Der Entscheid ist bahnbrechend. Er kippt damit bei Personenschäden die absoluten Verjährungsfristen für alle Staaten des Europarats, mindestens soweit solche im Zeitpunkt der letzten Exposition zu laufen beginnen, keine Unterbrechung vorsehen und nicht berücksichtigen, wann das Opfer tatsächlich Kenntnis von seiner Erkrankung nehmen kann.
Das Urteil erlangt weit über die Asbestproblematik hinaus Bedeutung und wird Anwendung überall dort finden, wo Spätfolgen für den Menschen nicht absehbar sind (Stichworte: Funkantennen, Strahlen bei Mobiltelefonen, Gen- oder Nanotechnologie, Humanforschung, Medikamente, Lifesciences u.a.). Sie ist geeignet, die Wirtschaft und die verantwortlichen Betriebe – unabhängig von staatlichen Verjährungsfristen – Jahrzehnte später noch in die Pflicht zu nehmen. (s. dazu auch den Bericht des SRF)

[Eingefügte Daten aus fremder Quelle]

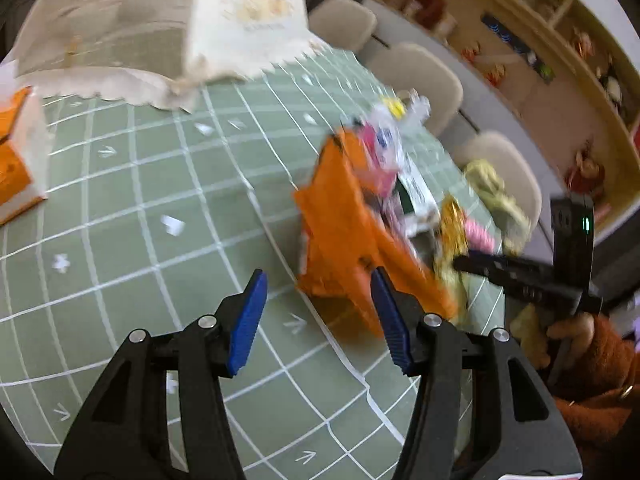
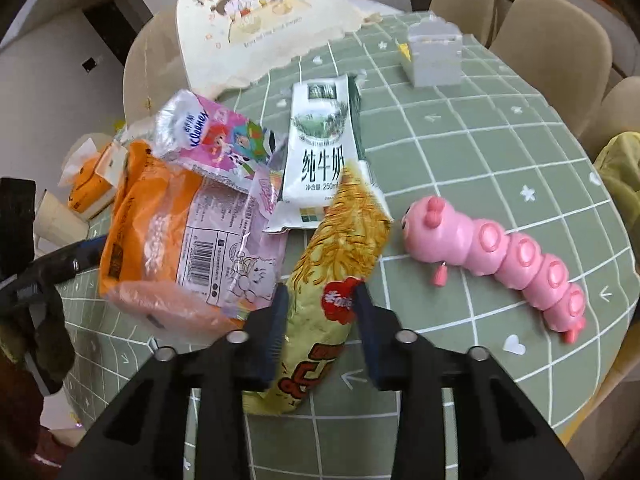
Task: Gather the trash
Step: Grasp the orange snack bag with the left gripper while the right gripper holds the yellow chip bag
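Note:
A heap of wrappers lies on the green checked tablecloth [image 2: 460,152]. It holds an orange bag [image 2: 160,232], a pink tissue pack [image 2: 212,140], a flattened milk carton [image 2: 324,152] and a yellow snack packet [image 2: 344,232]. My right gripper [image 2: 322,312] points down over the yellow packet, and its pads touch both edges of it. In the left wrist view the orange bag [image 1: 340,220] stands just beyond my left gripper [image 1: 320,292], whose blue pads are spread wide. The bag's lower corner sits by the right pad and nothing is gripped. The picture there is blurred.
A pink caterpillar toy [image 2: 500,256] lies right of the heap, with a grey box [image 2: 434,56] behind it. A mesh food cover [image 1: 140,28] and an orange tissue box [image 1: 12,160] sit at the far left. Beige chairs [image 1: 420,76] ring the table. A hand [image 1: 568,332] in an orange sleeve holds the right gripper.

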The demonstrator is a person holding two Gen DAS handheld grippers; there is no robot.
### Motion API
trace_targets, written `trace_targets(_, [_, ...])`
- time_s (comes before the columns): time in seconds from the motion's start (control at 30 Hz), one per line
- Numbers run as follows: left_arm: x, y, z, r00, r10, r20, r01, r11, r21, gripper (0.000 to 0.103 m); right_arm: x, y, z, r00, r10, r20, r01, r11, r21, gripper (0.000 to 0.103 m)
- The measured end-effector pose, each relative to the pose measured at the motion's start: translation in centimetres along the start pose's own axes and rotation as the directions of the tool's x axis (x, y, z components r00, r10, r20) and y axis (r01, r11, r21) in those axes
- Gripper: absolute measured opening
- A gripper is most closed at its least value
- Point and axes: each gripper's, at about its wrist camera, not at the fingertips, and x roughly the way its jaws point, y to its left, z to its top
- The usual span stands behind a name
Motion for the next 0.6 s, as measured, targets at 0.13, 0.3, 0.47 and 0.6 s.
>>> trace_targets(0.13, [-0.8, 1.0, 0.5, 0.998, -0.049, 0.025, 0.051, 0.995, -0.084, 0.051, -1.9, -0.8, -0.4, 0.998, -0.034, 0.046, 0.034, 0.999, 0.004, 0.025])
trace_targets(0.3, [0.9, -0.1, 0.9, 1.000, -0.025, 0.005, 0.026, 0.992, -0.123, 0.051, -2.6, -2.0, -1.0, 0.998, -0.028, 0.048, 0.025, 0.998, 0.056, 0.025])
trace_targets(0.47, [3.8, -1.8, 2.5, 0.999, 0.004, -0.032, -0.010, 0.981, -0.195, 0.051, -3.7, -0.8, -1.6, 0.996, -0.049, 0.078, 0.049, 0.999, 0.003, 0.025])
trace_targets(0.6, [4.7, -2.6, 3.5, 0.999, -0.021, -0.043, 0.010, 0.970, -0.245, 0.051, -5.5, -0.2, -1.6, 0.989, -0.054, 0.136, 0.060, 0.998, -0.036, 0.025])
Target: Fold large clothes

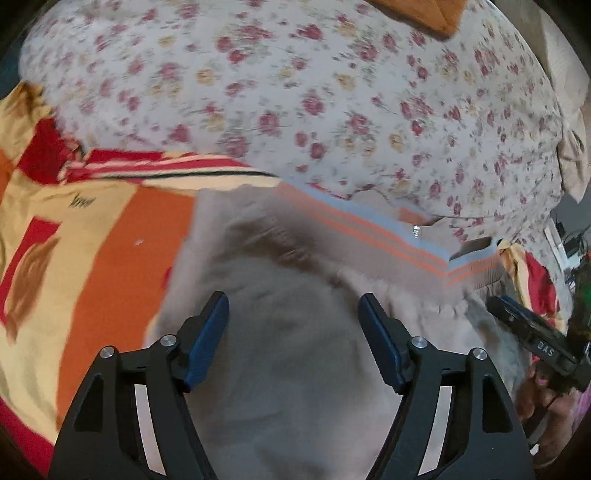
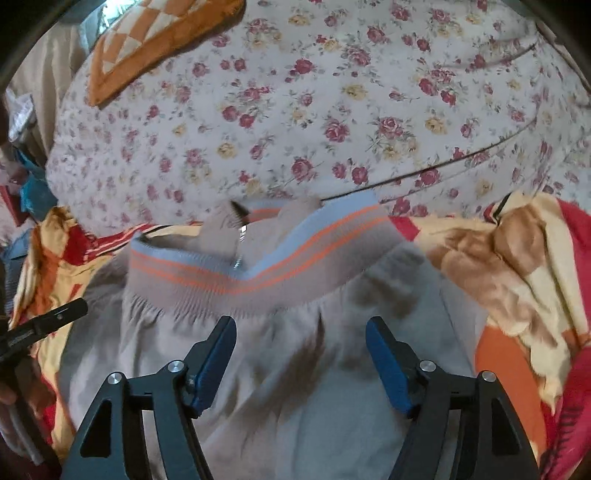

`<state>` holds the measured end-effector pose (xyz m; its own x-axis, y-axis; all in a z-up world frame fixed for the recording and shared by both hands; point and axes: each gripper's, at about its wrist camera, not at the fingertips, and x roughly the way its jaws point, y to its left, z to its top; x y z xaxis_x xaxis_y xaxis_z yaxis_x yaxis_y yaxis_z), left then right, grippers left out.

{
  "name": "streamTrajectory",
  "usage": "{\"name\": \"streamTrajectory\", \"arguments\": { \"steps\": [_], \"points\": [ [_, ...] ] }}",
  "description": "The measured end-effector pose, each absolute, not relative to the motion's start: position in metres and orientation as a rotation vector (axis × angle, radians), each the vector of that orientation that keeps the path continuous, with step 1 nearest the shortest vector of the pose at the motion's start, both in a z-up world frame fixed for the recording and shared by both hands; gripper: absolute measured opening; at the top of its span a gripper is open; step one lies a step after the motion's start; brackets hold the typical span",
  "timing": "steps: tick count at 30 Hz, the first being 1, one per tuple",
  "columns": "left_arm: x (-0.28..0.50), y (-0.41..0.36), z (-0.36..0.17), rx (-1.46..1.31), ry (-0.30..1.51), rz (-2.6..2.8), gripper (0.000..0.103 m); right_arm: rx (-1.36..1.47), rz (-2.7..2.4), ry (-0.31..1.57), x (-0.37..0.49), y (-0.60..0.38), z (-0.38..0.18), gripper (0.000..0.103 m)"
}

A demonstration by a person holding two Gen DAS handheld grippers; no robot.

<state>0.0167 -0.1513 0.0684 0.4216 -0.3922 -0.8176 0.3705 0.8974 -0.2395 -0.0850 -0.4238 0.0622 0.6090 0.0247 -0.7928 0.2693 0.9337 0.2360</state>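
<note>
A beige jacket (image 2: 280, 369) with a ribbed band (image 2: 258, 269) of grey-blue and two orange stripes lies on a bed, filling the lower centre of both wrist views. In the right wrist view the band runs left to right across the middle of the frame, dipping into a shallow V where a metal zipper (image 2: 242, 236) sits; the plain beige body spreads from the band toward the bottom edge, so the garment's length runs top to bottom in the frame. In the left wrist view the band slants from centre down to the right.

The left gripper (image 1: 293, 332) hangs over the beige cloth at lower centre, its blue-padded jaws spread wide with nothing clasped between them. The right gripper (image 2: 301, 354) likewise stands wide apart above the jacket just below the band, gripping nothing.

Under the jacket lies a red, orange and yellow blanket (image 1: 74, 240); beyond it, a floral bedsheet (image 2: 332, 110) fills the upper frame, with an orange checked cushion (image 2: 155, 33) at upper left.
</note>
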Motion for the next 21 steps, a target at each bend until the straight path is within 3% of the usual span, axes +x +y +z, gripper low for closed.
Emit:
{"name": "streamTrajectory", "arguments": {
  "steps": [5,7,8,10,15,21],
  "points": [
    [0.032,-0.189,0.041,0.119,1.058,-0.388,0.073,0.312,-0.103,1.011,-0.048,-0.421,0.040,0.075],
    [0.036,-0.197,0.033,0.169,1.037,-0.356,0.073,0.224,-0.125,1.036,-0.038,-0.413,0.029,0.049],
    [0.037,-0.200,0.032,0.183,1.025,-0.346,0.073,0.197,-0.139,1.034,-0.036,-0.412,0.027,0.028],
    [0.044,-0.203,0.032,0.192,1.009,-0.333,0.073,0.195,-0.128,0.999,-0.036,-0.416,0.031,0.015],
    [0.066,-0.204,0.033,0.146,0.967,-0.300,0.073,0.360,-0.194,0.827,-0.044,-0.455,0.057,0.012],
    [0.084,-0.202,0.016,0.137,0.960,-0.254,0.073,0.343,-0.259,0.893,-0.024,-0.462,0.016,0.014]
  ]
}}
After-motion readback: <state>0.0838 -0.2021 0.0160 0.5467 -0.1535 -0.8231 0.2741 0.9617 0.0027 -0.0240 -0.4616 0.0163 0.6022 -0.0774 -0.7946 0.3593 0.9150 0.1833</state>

Das Eidgenössische Justizdepartement hat nun bis Mitte Mai 2024 die Möglichkeit, den Entscheid bei der grossen Kammer des EGMR anzufechten. Unterlässt es dies, so muss das Bundesgericht auf Revision der Familie Jann hin seinen Entscheid aus dem Jahre 2019 aufheben mit der Folge, dass das Gericht in Glarus die Klage auf Schadenersatz und Genugtuung an die Hand nehmen und prüfen muss. Das ist – trotz der Freude über den Sieg in Strassburg – ein Hohn für die Familie Jann. Marcel Jann hatte seine Ansprüche noch zu seinen Lebzeiten erhoben und nun wird sich mehr als 20 Jahre später erstmals das unterste Gericht wirklich mit diesen Ansprüchen befassen müssen.
Zurecht hat der Gerichtshof für Menschenrechte auch das schleppende Verfahren vor dem Bundesgericht gerügt (vgl. Ziff. 88 ff.). Dieses brauchte mehr als sechs Jahre, um bloss über die Frage der Verjährung zu entscheiden.
Jedes schweizerische Gericht wird sich bei Klagen von Asbestopfern nun über die geltenden Schweizerischen Verjährungsbestimmungen hinwegsetzen müssen. Die Rechtsprechung des Europäischen Gerichtshofs für Menschenrechte ist für die innerstaatlichen Gerichte verbindlich und zwar nicht nur im Einzelfall – wovon das Bundesgericht ausgeht – sondern generell. Die Europäische Konvention für Menschenrechte (EMRK) und die Rechtsprechung des EGMR dazu sind Teil des schweizerischen Rechts.